**What to produce:** Write out, unchanged, the lines from the one holding "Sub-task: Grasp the" to the close of the listing. Both the first and last lines belong in it.

* * * * * * *

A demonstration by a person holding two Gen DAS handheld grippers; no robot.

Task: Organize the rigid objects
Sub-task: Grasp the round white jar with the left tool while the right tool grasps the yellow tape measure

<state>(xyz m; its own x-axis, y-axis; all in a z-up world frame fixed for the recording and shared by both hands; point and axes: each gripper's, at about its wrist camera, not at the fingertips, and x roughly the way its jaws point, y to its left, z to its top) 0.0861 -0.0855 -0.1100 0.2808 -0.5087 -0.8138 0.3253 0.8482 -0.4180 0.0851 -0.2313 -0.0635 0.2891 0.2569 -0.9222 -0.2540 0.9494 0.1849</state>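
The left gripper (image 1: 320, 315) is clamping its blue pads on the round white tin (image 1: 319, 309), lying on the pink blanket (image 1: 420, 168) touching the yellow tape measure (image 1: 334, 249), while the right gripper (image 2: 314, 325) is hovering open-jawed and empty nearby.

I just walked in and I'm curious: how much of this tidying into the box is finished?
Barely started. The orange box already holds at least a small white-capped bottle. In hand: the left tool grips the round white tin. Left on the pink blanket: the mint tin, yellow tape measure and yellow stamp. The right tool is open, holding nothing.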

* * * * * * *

**Answer to the exercise:**
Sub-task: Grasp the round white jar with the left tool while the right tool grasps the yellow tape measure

<state>(xyz m; its own x-axis, y-axis; all in a z-up world frame fixed for the recording and shared by both hands; point and axes: each gripper's, at about its wrist camera, not at the fingertips, and x roughly the way its jaws point, y to its left, z to its top) 0.0861 -0.0855 -0.1100 0.2808 -0.5087 -0.8138 0.3253 0.8482 -0.4180 0.0851 -0.2313 -0.0635 0.2891 0.2569 -0.9222 -0.2540 0.9494 0.1849</state>
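The left gripper (image 1: 320, 315) is clamping its blue pads on the round white tin (image 1: 319, 309), lying on the pink blanket (image 1: 420, 168) touching the yellow tape measure (image 1: 334, 249), while the right gripper (image 2: 314, 325) is hovering open-jawed and empty nearby.

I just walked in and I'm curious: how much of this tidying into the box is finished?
Barely started. The orange box already holds at least a small white-capped bottle. In hand: the left tool grips the round white tin. Left on the pink blanket: the mint tin, yellow tape measure and yellow stamp. The right tool is open, holding nothing.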

The answer is finished.